A butterflied leg of lamb is boneless, but a lamb leg labeled “boneless” isn’t necessarily butterflied. Confused? Don’t be.
Butterflied lamb is a boneless cut that has been cut open to lay flat and even all the way across. See this guide on cuts of lamb from The Food Lab.
The thickness of the meat is roughly equal from one end to another.
The photo above shows what the boneless leg of lamb looks like when the netting is removed and it’s opened up.You can see that the right side is thick and chunky, while the left is somewhat thinner.
The picture below, is what a butterflied leg of lamb looks like. See the difference?
In any event, it’s plain that it’s not even, and while you could fill it with a stuffing and wrap it back up, it won’t have the same presentation or even cooking as a butterflied leg of lamb.
How to butterfly a boned leg of lamb
- Remove the netting and open up the leg, fat side down.

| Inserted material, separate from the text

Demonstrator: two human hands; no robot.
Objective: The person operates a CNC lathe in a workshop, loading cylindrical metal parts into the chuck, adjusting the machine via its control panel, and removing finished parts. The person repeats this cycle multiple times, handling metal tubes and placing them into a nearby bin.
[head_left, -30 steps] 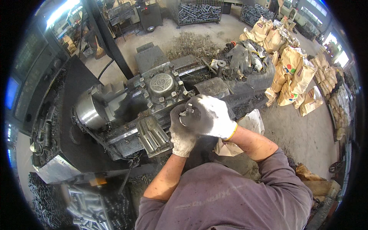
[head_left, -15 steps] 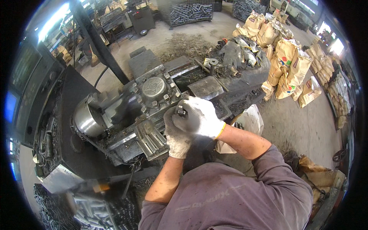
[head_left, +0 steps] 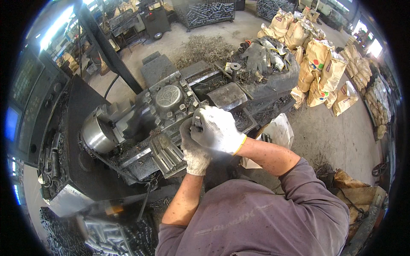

- Visually assess the roast. Look at how thick the thick parts are and how thin the thinnest parts are.
- Holding the knife horizontal at the point where the thinnest part slopes up to a thicker portion, make small horizontal slices to open up the leg.
- With the knife parallel to the cutting board, make deft cuts midway through the thickest sections without cutting through the meat.
- As you make the cuts, continue to open up and flatten out those sections.
This process may take 10 to 15 minutes.
The key is not to rush. Take your time and pay attention.
The most important part is to not cut holes through the meat. If there is a piece of lamb that’s held together mostly by sinew and removing it will leave a gap — then just leave it be.
Flip the lamb over and trim away most of the fat cap and sinew, again using a sharp knife to make horizontal cuts, removing the fat.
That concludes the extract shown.